As a general rule, before you write detailed lesson plans, it helps to create a 35,000-foot overview that captures your weekly routines. Over the course of the year, depending on the genre(s) you’re focusing on, you might revise these routines.1
Below is a sample overview that maps out ways to integrate whole-class vocabulary, reading, and grammar/writing work with narrative reading and writing activities—shifting the focus of the work accordingly.

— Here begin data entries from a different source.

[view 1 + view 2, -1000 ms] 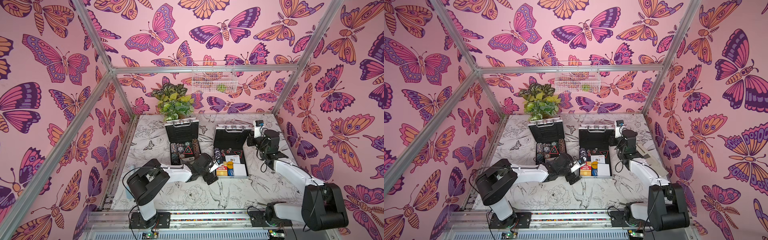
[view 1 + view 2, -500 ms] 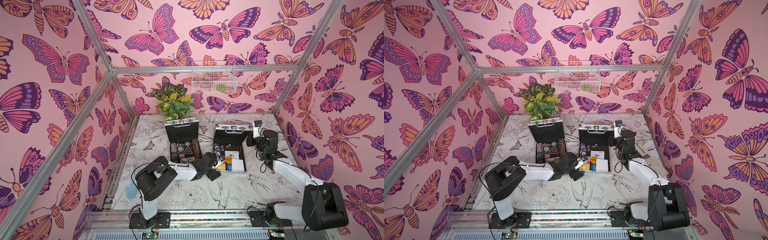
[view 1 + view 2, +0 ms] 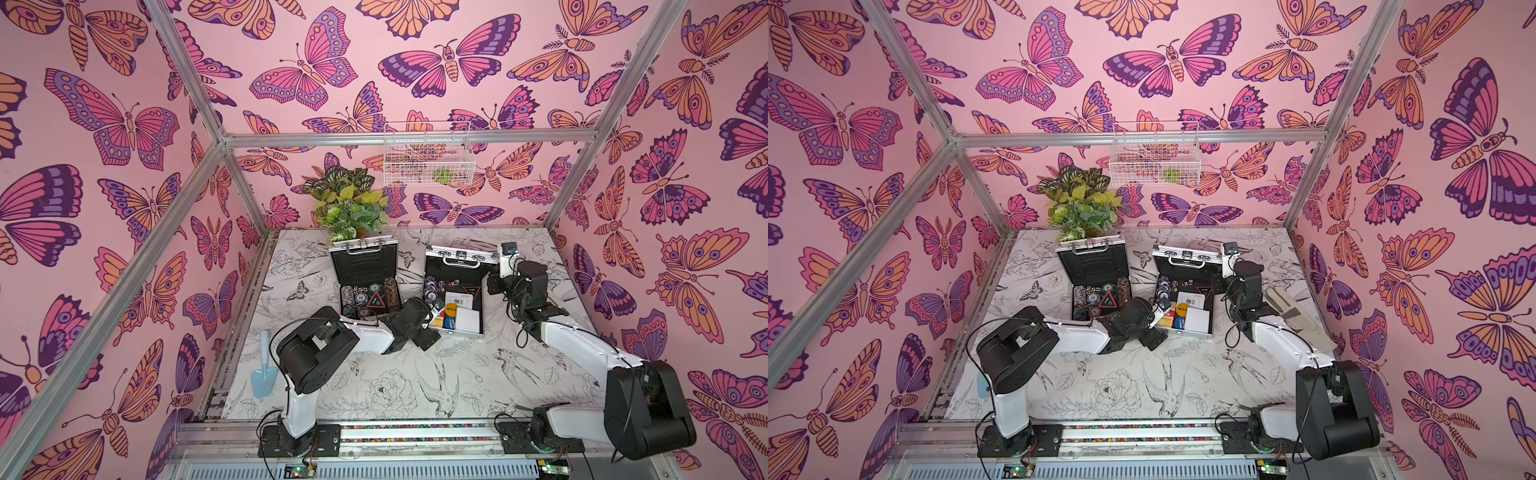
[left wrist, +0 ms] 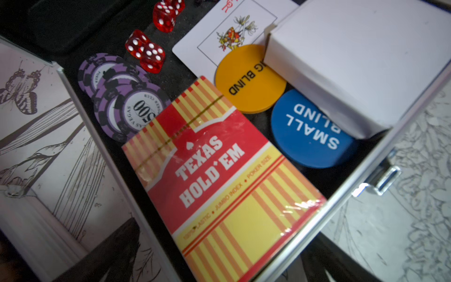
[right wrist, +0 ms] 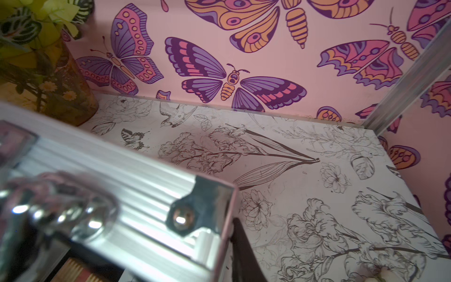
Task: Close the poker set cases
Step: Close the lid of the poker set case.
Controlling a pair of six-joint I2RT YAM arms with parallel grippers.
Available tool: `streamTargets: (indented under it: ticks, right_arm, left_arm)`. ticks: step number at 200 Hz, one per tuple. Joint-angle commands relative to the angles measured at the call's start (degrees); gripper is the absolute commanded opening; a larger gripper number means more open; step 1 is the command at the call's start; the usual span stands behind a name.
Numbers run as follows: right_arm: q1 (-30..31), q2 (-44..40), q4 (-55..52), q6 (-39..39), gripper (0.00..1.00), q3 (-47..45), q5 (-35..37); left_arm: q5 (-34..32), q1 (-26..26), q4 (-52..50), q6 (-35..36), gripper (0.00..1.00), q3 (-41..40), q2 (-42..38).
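Two silver poker set cases lie open in both top views. The left case [image 3: 365, 274] has its lid upright. The right case [image 3: 457, 291] has its lid [image 5: 146, 195] leaning forward over the tray. My right gripper [image 3: 493, 284] is at that lid's right edge. One dark finger [image 5: 244, 256] lies against the lid's corner and the other is hidden. My left gripper [image 3: 432, 318] hangs open low over the right case's front left corner. Its wrist view shows the red card deck [image 4: 219, 183], chips and dice, with no fingers in sight.
A potted plant [image 3: 349, 203] stands behind the left case. A wire basket [image 3: 428, 153] hangs on the back wall. A blue scoop [image 3: 262, 370] lies at the table's left edge. A grey flat object [image 3: 1291, 311] lies along the right wall.
The right case's lid has tipped forward from upright and its front edge sits farther back. My left gripper has moved back to the case's front left corner.
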Motion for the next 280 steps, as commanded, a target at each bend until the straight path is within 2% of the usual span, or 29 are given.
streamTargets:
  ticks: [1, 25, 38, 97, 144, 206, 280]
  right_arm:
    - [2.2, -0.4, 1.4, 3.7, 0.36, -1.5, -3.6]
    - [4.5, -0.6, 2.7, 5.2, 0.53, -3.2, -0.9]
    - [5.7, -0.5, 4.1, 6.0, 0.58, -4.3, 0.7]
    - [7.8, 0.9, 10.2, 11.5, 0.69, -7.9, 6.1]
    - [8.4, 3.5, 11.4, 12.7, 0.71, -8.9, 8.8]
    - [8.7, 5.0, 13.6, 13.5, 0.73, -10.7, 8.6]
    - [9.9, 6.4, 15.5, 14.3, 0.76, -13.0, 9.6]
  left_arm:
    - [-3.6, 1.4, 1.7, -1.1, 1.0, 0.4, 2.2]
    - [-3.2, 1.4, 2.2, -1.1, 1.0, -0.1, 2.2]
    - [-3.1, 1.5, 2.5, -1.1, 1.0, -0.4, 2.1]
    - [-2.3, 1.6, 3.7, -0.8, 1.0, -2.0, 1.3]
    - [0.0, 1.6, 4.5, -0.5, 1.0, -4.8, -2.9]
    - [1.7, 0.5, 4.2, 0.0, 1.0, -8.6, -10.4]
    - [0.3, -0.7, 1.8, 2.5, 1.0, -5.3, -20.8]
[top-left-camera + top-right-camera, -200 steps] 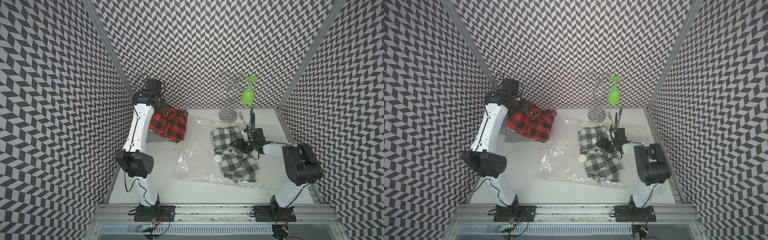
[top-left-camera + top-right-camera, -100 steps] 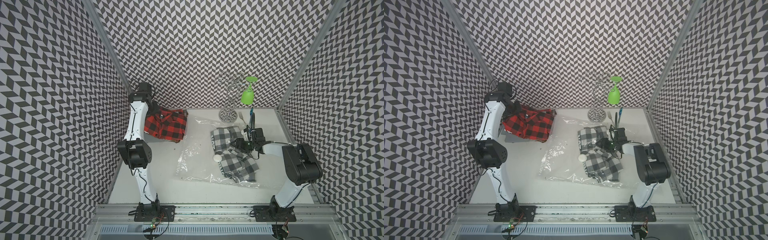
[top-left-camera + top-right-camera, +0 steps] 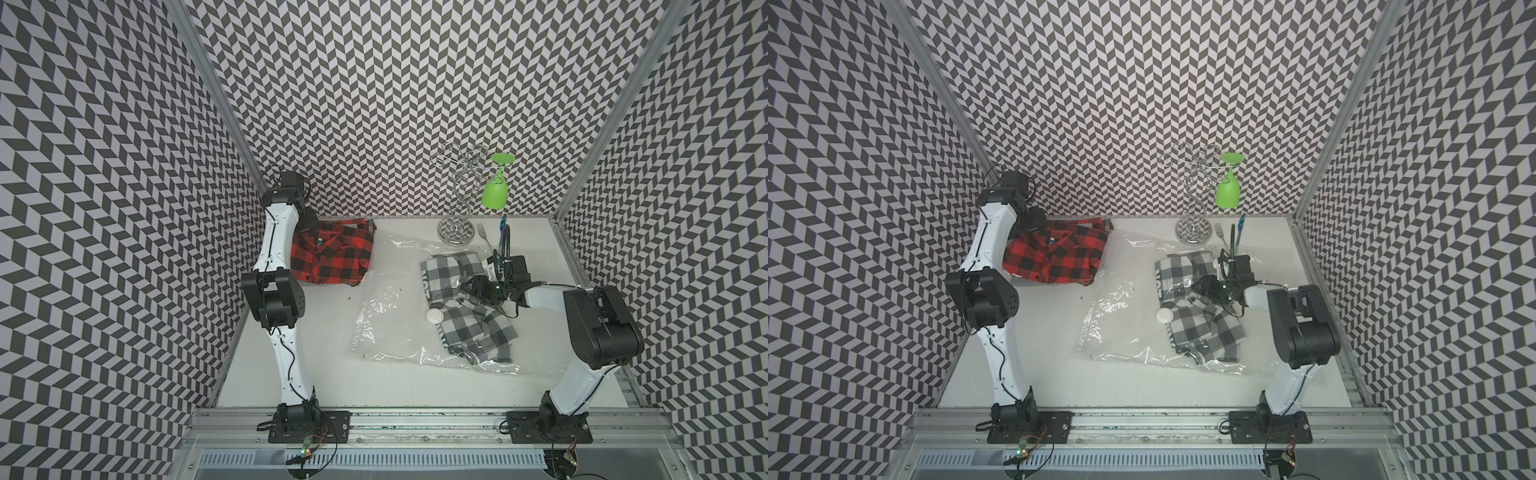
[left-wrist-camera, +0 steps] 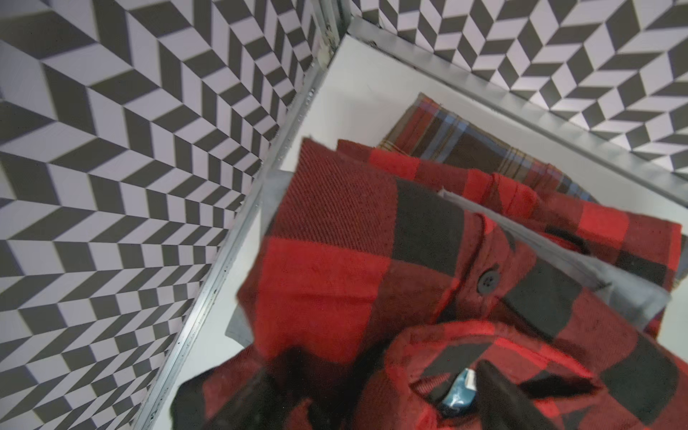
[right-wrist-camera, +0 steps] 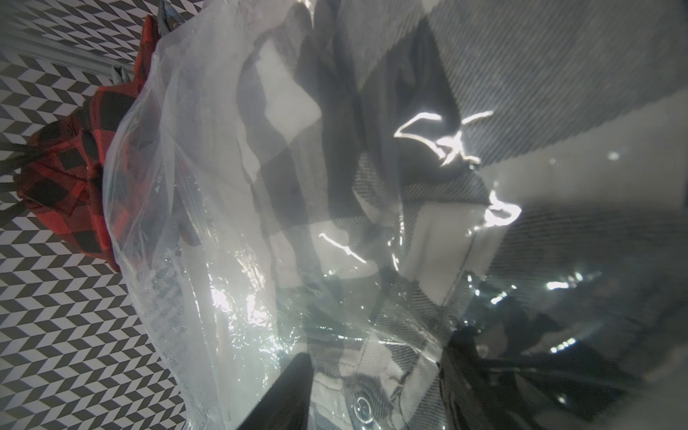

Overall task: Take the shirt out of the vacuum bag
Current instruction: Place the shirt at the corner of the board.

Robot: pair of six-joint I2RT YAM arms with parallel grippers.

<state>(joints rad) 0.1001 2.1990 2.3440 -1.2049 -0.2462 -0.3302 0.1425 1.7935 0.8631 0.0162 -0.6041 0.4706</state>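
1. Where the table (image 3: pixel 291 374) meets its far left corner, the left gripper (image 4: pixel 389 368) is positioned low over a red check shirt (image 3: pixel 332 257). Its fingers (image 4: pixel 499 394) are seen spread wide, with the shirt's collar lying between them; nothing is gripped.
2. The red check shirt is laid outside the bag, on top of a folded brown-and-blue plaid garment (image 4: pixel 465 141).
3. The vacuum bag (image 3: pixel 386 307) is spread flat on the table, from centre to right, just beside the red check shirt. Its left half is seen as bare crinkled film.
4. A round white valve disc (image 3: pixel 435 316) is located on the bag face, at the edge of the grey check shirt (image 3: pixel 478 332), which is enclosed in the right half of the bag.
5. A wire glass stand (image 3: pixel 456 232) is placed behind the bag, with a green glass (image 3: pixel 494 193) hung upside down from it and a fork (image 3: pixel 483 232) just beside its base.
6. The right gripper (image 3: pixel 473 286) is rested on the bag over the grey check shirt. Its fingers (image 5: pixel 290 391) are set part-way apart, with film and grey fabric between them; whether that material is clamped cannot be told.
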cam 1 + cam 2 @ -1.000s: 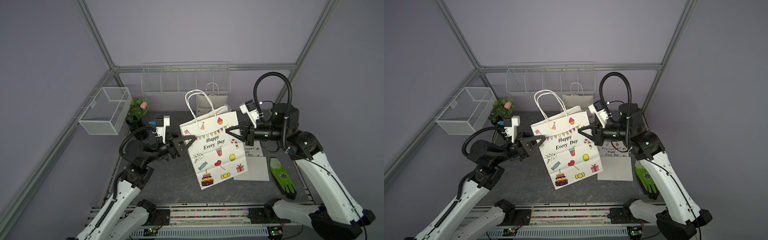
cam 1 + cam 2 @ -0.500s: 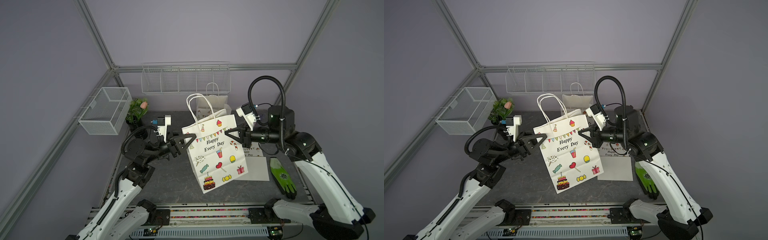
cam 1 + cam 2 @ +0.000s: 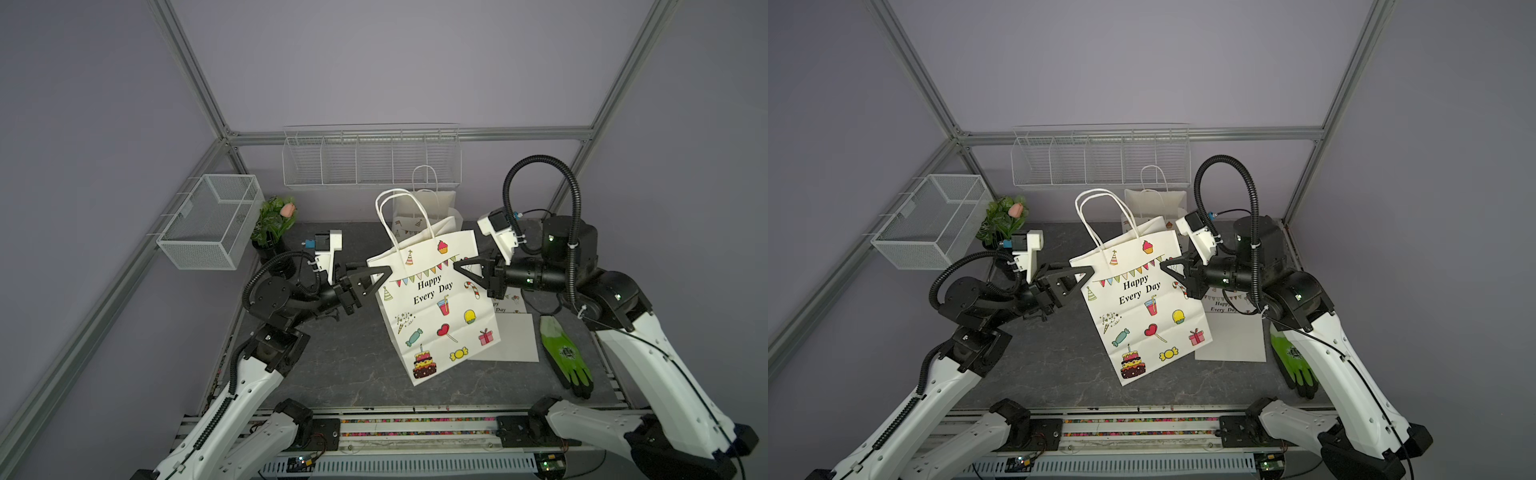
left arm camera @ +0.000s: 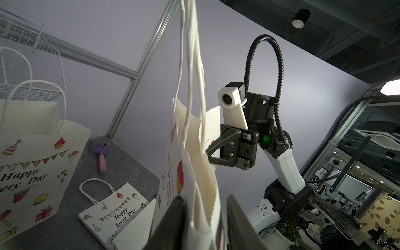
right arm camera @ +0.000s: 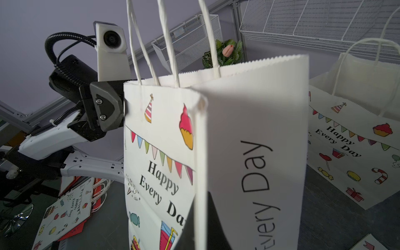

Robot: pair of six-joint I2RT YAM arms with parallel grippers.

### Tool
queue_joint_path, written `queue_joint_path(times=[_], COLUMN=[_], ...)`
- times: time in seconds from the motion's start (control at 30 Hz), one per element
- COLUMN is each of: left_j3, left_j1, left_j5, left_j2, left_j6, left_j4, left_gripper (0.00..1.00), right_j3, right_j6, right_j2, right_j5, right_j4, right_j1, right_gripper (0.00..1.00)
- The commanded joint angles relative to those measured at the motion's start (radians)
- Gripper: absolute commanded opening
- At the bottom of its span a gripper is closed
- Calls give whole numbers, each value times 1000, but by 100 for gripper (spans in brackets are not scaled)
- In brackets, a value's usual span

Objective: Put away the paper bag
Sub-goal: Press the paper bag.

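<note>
The white "Happy Every Day" paper bag (image 3: 436, 307) (image 3: 1142, 307) hangs tilted above the table between both arms. My right gripper (image 3: 457, 266) (image 3: 1163, 264) is shut on its right side fold; in the right wrist view the dark fingers (image 5: 188, 227) pinch that crease of the bag (image 5: 249, 129). My left gripper (image 3: 384, 276) (image 3: 1088, 276) reaches the bag's upper left corner. In the left wrist view its jaws (image 4: 204, 197) straddle the bag's edge (image 4: 190, 177): one finger is against the paper, the other a little apart. The twisted handles stand upward.
A second printed bag (image 3: 424, 208) stands at the back, and a flat one (image 3: 511, 332) lies under the held bag's right side. A green glove (image 3: 565, 357) lies at the right. A mesh basket (image 3: 208, 224), wire rack (image 3: 370, 160) and potted plant (image 3: 274, 220) line the walls.
The right arm has carried the bag slightly lower and to the right. My left gripper has moved in to the bag's left corner and its jaws have narrowed around the edge.
</note>
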Motion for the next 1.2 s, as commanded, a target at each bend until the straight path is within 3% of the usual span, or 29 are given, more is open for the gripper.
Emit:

This generic overview can be modified based on the grade level(s) you teach, and it assumes you have at least 45 minutes of ELA instruction per day. If you have more time, great. If you have less, you might need to adjust your plans. Or change your schedule.GENERAL NOTES:
- Regarding Do Nows, the assumption is that students will spend 3-5 minutes (max) doing the work, then another 3-5 minutes going over it (so: 8-10 minutes total). For details on how to design and implement vocabulary instruction, see my MiddleWeb post.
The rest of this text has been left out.